[EXERCISE PROMPT] Give the number of lines in the records below that contain the word "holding". State only that number.

[EXCERPTED RECORDS]

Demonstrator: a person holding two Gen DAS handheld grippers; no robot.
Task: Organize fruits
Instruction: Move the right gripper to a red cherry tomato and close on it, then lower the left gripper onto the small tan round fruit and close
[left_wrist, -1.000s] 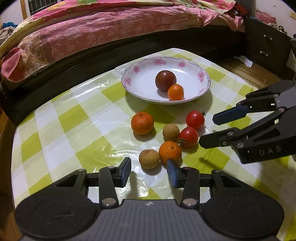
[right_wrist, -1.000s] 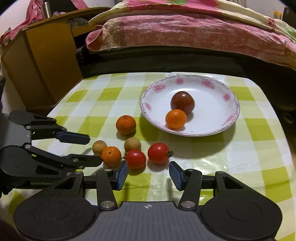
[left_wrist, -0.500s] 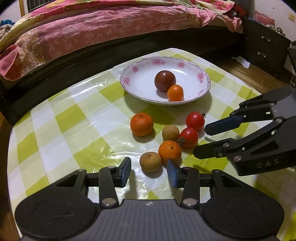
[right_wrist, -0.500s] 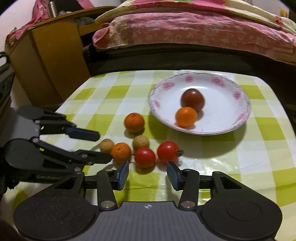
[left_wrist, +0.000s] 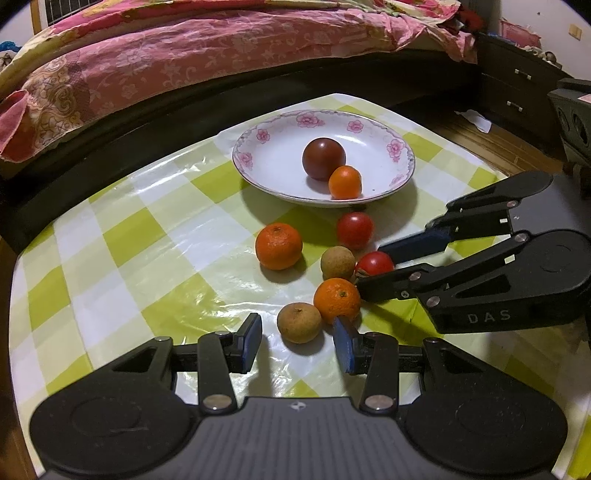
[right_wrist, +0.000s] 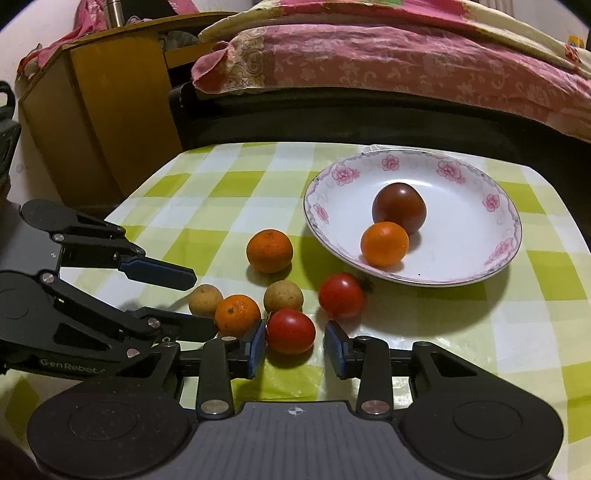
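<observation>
A white flowered plate (left_wrist: 400, 173) (right_wrist: 495, 254) holds a dark plum (left_wrist: 323, 158) (right_wrist: 399, 207) and a small orange (left_wrist: 345, 181) (right_wrist: 384, 243). On the checked cloth lie a large orange (left_wrist: 278, 245) (right_wrist: 269, 250), two brown longans (left_wrist: 299, 322) (left_wrist: 337, 262), a small orange (left_wrist: 337, 300) (right_wrist: 238, 314) and two red tomatoes (right_wrist: 342, 295) (right_wrist: 290, 331). My left gripper (left_wrist: 297, 345) is open, its fingers either side of the near longan. My right gripper (right_wrist: 295, 347) is open, its fingers either side of the near tomato (left_wrist: 374, 263).
A bed with a pink quilt (left_wrist: 221, 48) runs along the far side of the table. A wooden cabinet (right_wrist: 99, 122) stands at the left in the right wrist view. Dark drawers (left_wrist: 517, 88) stand at the far right.
Both grippers have moved forward toward the fruit. The right gripper's fingers now flank the near tomato, and the far tomato has shifted a little toward the plate.
</observation>
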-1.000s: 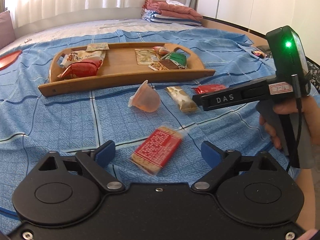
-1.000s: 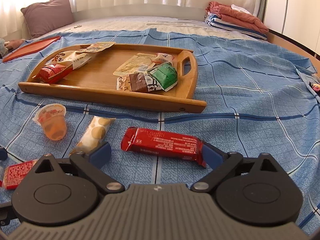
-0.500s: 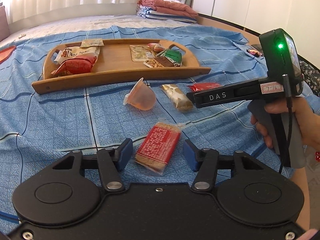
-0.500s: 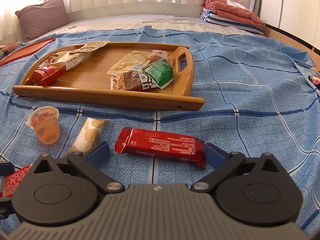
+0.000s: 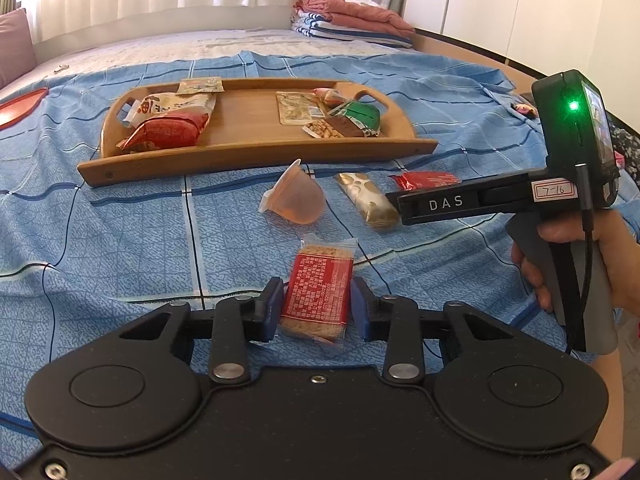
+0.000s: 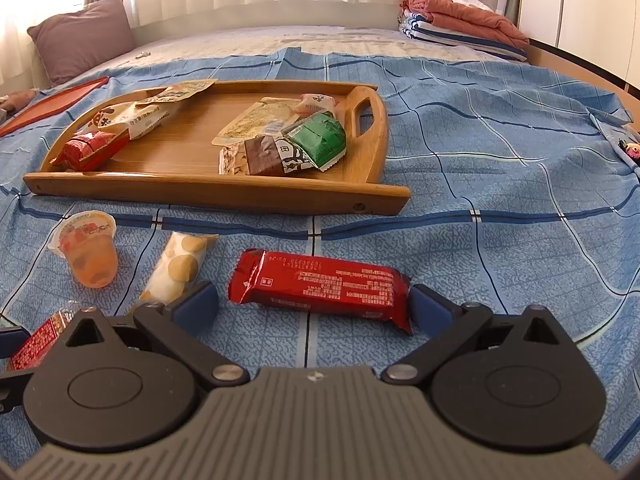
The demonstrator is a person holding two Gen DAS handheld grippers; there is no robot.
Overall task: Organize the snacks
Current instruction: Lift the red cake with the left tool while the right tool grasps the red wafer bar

[RESPONSE AREA] 2